WHAT YOU SHOULD DO » Say how many lines of the listing below include "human". Write only that number.

(DATA FOR THIS EXERCISE Opens)

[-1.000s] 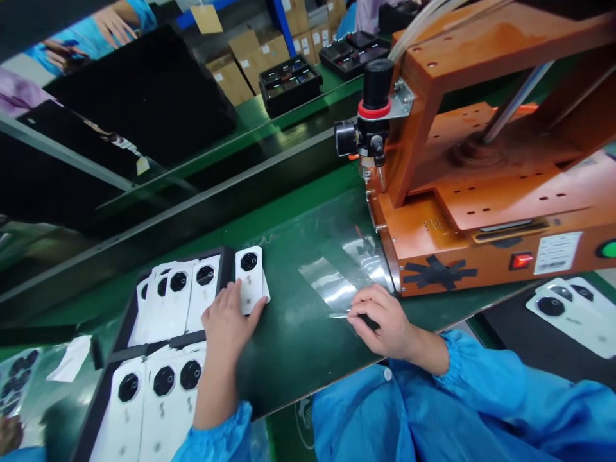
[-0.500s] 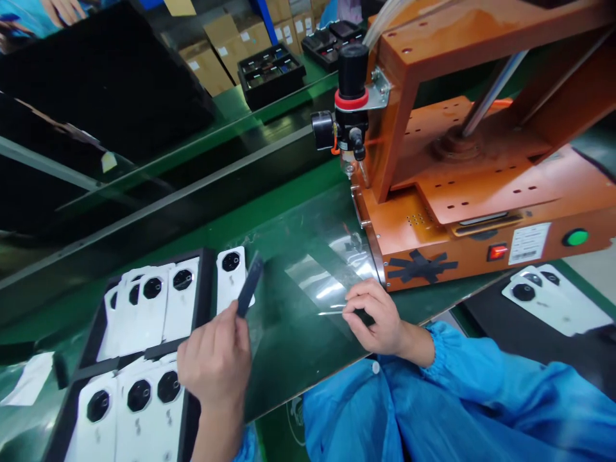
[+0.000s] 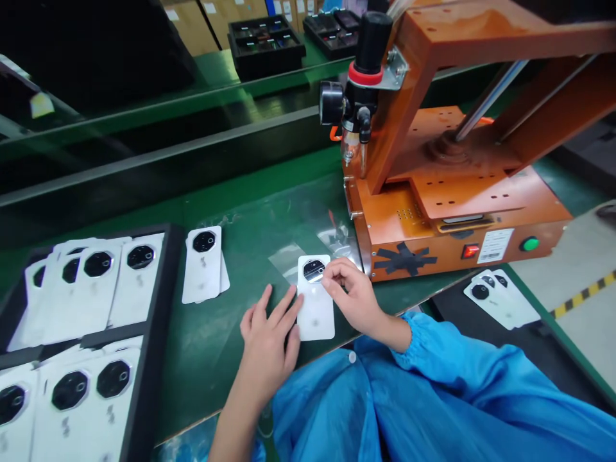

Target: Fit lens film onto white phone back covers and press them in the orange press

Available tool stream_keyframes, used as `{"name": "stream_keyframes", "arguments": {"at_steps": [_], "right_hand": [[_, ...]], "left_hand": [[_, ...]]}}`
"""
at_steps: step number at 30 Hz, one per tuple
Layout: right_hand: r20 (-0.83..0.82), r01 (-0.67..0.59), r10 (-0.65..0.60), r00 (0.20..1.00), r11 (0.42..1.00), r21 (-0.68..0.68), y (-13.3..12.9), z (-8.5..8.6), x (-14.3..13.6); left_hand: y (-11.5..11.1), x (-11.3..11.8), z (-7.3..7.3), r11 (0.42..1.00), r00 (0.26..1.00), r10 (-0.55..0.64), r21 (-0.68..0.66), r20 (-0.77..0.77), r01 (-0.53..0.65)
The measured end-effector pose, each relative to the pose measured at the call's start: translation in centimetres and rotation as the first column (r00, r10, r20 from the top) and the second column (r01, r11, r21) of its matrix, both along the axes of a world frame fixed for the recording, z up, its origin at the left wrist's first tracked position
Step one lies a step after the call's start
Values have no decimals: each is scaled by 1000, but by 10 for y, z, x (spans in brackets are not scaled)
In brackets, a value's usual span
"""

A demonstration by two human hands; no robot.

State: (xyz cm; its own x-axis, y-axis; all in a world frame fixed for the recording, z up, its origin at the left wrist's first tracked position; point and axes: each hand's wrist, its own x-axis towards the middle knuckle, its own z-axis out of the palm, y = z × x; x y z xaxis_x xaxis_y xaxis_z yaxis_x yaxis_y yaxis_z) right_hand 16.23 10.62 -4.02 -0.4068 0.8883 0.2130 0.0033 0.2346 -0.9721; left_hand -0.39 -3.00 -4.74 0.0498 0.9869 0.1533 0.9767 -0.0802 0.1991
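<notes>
A white phone back cover (image 3: 316, 312) with a round black camera window lies on the green table before me. My left hand (image 3: 270, 337) is open beside it, fingers spread, the fingertips at the cover's left edge. Over the camera window's right side, the thumb and forefinger of my right hand (image 3: 353, 292) are pinched together. Whatever they hold, if anything, is too small to make out. To the left sits a small stack of similar covers (image 3: 202, 276), slightly fanned.
A black divided tray (image 3: 154, 340) with several white covers stands at the left. An orange press (image 3: 409, 234) with a pressure gauge (image 3: 332, 102) occupies the right. More covers (image 3: 503, 301) lie on a black surface beyond my right sleeve. Black parts trays (image 3: 265, 54) stand behind.
My left hand has laid the cover it held edge-on onto the table and opened beside it. My right hand has come to its camera window. The thin strip at its fingers no longer shows.
</notes>
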Motion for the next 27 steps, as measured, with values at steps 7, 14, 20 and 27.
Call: {"name": "stream_keyframes", "arguments": {"at_steps": [7,14,20,27], "right_hand": [[100,-1,21,995,981,-196,24,0,-23],[217,-38,44,975,999,-32,33,5,-27],[466,-210,172,868,977,32,39,13,-31],[590,-351,259,765,935,44,32,12,-36]], "left_hand": [[-15,38,-7,976,986,163,152,-16,-159],[-6,38,-12,986,996,86,139,40,-90],[-11,39,-15,978,992,99,174,80,-111],[-8,40,-14,974,988,85,199,128,-110]]}}
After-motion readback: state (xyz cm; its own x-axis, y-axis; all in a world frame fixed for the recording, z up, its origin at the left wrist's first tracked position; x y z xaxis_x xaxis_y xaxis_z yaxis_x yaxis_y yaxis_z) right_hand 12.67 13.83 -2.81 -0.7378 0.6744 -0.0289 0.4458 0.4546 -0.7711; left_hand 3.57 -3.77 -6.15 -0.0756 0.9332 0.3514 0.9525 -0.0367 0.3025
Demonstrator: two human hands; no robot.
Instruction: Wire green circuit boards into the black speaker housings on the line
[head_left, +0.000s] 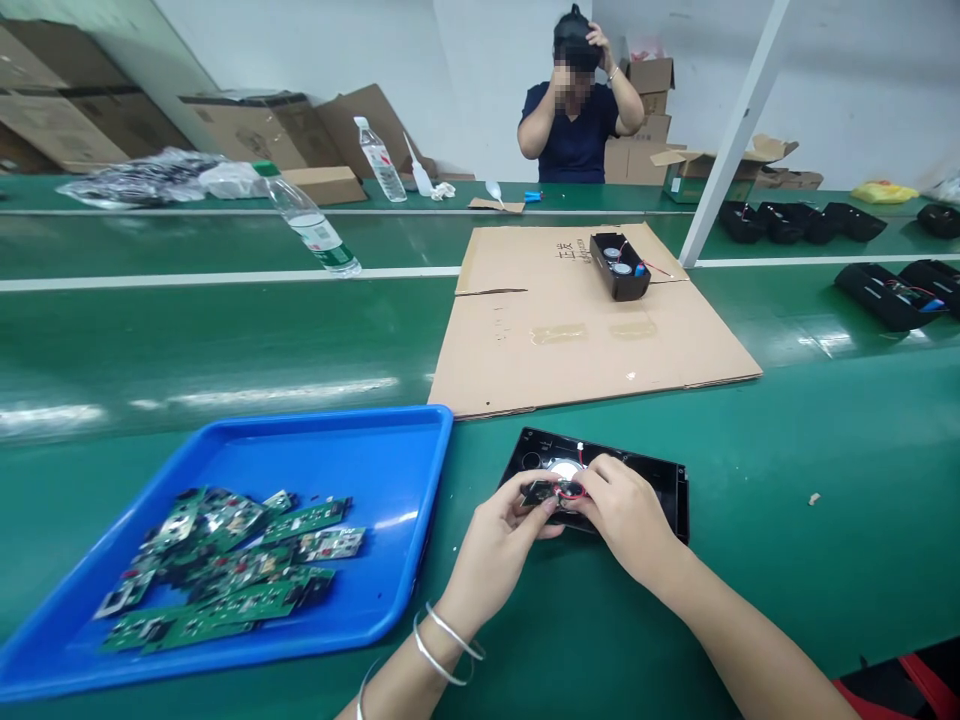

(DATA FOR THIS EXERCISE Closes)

RESPONSE TO THIS TASK » 2